I mucked up. Maybe it’s been too long a while. Or maybe it just didn’t work out. I should have got better shots. What I did get was a gift of about five kilos of mutton drowning in about five litres of oil. That mass of food is now in my fridge and I’m trying to forget about it by writing, and turning the music up loud. The bread I fed to the goats of my fishing village this morning. I think they enjoyed it. Made a nice change from the diet of plastic, thorn bushes and cardboard they grow up on. Pity I can’t try the mutton on them.


6 Comments

  1. Herbert
    Posted September 25, 2008 at 12:32 pm | #

    Hey! we have to do this a bit more often before we get rusted,old and full of excuses, even my shots didn’t really work out to my liking.

    Love the text, the pic is not too bad so stop fishing for sympathy comments. (heee!!heee!! can you block my messages.???)

  2. Posted September 25, 2008 at 12:38 pm | #

    Sure I can block you.
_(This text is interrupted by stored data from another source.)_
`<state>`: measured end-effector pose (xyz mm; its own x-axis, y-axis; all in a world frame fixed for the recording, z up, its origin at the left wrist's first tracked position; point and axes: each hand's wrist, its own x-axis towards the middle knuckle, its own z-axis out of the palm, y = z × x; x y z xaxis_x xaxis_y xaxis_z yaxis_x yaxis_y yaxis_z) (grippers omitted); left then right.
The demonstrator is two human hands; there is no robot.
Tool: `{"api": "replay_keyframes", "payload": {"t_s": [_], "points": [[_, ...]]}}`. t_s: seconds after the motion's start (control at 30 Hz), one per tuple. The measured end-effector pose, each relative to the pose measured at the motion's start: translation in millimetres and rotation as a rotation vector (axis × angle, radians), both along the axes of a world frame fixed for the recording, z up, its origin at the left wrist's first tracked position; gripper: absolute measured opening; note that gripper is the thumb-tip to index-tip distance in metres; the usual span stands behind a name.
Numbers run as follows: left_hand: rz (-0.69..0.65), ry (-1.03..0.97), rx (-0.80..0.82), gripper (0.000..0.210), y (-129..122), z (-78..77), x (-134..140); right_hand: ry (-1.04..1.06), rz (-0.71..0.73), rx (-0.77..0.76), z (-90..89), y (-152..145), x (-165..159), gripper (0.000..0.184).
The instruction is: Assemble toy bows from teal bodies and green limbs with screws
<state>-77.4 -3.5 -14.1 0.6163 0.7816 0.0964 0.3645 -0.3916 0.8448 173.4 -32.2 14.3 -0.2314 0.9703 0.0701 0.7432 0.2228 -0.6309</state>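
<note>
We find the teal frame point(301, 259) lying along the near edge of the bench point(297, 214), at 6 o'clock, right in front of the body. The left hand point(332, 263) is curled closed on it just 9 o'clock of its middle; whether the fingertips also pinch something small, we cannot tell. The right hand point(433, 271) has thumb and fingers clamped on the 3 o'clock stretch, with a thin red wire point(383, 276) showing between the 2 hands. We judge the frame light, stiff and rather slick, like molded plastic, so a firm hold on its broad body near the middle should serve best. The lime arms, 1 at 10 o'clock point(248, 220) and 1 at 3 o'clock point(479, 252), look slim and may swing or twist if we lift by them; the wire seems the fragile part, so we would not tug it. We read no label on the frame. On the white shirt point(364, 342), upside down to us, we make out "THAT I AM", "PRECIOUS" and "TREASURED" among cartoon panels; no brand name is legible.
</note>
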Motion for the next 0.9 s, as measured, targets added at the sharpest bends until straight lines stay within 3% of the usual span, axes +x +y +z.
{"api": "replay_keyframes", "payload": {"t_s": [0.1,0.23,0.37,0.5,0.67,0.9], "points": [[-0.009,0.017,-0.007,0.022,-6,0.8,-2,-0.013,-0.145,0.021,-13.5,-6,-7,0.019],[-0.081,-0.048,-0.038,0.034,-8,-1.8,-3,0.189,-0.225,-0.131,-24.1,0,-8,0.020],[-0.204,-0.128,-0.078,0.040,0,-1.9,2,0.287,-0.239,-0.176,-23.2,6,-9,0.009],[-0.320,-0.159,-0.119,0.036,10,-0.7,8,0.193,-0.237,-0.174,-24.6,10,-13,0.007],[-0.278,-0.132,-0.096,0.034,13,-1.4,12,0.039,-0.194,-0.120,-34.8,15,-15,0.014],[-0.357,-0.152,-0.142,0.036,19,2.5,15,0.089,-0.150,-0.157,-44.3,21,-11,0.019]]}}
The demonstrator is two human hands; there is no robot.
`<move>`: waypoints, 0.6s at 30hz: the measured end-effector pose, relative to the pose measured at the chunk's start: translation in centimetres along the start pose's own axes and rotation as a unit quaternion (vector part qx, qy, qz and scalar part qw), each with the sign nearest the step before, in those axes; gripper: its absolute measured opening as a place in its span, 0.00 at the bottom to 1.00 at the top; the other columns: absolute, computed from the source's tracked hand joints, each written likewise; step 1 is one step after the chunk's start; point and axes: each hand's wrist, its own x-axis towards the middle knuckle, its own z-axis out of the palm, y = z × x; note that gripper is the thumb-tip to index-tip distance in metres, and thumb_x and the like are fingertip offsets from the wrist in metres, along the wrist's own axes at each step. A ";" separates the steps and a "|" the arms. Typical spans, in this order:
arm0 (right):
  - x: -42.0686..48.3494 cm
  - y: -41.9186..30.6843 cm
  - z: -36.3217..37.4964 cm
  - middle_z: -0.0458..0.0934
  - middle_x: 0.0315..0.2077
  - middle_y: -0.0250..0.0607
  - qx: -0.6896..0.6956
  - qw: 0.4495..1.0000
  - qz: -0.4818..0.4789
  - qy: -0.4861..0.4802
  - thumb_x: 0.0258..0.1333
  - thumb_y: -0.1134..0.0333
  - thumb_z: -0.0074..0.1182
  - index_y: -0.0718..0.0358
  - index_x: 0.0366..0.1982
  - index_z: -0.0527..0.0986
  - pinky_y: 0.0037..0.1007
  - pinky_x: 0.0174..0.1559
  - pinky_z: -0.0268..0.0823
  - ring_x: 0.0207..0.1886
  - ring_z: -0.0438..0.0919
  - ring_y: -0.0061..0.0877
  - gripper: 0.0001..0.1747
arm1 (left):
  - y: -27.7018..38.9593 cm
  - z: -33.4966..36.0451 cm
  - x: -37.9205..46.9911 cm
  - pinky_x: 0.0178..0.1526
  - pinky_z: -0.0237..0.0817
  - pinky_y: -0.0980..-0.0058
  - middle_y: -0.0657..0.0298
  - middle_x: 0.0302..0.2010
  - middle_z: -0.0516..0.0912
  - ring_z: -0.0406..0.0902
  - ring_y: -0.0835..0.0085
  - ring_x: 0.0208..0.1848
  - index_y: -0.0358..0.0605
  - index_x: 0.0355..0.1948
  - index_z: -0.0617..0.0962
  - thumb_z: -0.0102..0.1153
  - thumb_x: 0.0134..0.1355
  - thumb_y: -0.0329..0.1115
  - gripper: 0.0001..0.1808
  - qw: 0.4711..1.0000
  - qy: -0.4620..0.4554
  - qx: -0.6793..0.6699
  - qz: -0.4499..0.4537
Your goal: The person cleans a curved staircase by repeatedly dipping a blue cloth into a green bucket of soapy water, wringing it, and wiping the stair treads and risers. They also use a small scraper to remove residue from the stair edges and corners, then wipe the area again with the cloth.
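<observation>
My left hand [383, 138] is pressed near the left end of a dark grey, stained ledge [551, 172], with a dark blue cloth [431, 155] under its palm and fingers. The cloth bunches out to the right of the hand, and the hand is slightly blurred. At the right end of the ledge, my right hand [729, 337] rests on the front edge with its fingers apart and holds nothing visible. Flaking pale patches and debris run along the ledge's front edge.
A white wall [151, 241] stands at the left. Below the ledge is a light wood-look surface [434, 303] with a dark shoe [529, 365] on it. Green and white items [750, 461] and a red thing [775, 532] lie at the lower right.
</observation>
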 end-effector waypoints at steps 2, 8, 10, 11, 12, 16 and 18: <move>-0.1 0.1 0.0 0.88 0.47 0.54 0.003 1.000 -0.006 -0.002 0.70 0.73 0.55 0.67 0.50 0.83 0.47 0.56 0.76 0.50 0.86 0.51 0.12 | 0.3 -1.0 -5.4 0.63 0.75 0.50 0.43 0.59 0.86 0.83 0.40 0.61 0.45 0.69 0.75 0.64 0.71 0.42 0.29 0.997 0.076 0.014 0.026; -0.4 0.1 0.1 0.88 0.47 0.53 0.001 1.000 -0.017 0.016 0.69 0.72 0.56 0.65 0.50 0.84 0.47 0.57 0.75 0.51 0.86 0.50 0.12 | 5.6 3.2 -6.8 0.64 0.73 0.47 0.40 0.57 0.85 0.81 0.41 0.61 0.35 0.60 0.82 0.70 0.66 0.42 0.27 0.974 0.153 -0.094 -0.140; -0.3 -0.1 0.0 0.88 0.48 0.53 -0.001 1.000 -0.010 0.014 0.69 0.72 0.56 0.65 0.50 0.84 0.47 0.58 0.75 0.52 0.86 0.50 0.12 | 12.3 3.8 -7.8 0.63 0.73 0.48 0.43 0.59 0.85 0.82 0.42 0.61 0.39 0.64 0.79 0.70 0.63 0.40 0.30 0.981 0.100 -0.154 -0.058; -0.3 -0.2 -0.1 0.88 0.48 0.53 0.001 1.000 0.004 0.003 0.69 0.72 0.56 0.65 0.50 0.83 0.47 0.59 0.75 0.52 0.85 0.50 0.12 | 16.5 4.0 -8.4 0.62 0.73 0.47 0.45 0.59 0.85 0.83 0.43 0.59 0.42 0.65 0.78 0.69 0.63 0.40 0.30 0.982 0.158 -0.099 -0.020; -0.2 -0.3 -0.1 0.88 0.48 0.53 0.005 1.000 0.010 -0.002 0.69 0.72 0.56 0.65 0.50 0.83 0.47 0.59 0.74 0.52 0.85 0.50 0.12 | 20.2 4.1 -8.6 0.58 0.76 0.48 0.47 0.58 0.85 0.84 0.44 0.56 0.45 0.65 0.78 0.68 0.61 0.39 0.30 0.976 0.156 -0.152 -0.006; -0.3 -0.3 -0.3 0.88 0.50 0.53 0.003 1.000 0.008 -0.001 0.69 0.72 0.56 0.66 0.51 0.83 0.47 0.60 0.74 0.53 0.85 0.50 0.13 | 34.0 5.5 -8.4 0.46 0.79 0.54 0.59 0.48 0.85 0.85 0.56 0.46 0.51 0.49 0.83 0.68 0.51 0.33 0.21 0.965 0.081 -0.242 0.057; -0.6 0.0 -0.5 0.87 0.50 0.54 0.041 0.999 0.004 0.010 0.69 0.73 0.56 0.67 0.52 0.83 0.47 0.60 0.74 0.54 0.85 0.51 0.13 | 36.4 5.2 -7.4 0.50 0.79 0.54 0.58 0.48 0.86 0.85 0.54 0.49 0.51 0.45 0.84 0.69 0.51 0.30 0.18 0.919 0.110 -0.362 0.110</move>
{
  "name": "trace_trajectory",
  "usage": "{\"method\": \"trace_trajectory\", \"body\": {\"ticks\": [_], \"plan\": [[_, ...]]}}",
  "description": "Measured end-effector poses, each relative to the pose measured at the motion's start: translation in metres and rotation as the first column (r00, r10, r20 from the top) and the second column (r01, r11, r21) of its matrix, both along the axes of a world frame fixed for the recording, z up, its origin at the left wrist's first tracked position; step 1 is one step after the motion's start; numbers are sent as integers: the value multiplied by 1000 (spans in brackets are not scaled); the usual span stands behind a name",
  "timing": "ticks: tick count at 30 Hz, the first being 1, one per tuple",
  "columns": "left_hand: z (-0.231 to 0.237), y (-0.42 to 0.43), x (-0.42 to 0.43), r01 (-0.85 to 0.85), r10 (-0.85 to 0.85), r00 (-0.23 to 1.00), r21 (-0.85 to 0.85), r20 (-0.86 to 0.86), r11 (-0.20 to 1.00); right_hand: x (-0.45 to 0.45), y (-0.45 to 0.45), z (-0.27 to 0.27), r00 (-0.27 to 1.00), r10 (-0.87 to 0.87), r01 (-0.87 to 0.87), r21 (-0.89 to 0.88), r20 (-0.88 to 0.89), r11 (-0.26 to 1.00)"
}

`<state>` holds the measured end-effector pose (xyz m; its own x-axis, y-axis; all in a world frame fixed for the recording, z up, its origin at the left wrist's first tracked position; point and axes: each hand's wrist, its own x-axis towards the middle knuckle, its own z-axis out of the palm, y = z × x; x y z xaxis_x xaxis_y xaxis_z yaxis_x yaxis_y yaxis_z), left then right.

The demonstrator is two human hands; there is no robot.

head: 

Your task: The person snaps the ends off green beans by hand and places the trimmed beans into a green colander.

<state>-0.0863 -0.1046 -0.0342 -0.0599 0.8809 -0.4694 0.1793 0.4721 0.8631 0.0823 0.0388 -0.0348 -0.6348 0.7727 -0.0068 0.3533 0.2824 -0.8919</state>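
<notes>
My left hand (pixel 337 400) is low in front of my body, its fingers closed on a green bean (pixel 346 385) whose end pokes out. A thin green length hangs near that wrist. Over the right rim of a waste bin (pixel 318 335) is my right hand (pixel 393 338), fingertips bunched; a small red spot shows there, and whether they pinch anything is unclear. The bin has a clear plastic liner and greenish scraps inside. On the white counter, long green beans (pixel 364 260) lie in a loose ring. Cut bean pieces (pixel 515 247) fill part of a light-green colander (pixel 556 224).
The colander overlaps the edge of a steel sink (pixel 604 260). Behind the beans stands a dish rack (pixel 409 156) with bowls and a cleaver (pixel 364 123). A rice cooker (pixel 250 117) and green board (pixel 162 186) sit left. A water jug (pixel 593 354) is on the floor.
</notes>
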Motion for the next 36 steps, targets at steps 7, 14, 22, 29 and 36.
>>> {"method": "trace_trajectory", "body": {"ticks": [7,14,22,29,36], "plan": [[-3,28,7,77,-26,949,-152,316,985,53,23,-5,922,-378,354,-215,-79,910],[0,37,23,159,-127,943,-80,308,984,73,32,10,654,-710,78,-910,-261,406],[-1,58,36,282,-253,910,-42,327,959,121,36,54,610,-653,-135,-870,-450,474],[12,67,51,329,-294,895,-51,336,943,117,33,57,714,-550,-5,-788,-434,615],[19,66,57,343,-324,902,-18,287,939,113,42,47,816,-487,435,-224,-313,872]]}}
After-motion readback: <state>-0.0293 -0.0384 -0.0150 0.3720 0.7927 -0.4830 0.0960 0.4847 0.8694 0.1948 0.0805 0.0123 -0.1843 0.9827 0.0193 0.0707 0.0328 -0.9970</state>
But I’ll be good to you and approve it, this one time. Don’t forget about the mutton party…

  3. Posted September 25, 2008 at 2:28 pm | #

    i love the part where you write about picking up a subject n sticking to it. I’ve gone all crazy taking pictures too, and then ofcourse deleting all of them as well ….
    hmm mutton for you fish … haha you’ll be feeding them mutton all their life n still they will not finish more than 250 gms of it … try getting a dog :p

  4. Posted September 25, 2008 at 7:49 pm | #

    well, kate, i think you’re a fabulous photographer, and you of all people know how to focus on one point and let everything else blur into oblivion.

  5. Karma
    Posted September 29, 2008 at 12:36 am | #

    “At first glance you think you’re in photographer’s paradise: a shot everywhere you look, like a fisherman with a swimming pool of fish around him”

    Over here, I’m looking. And I’m reeling it all in. Great going!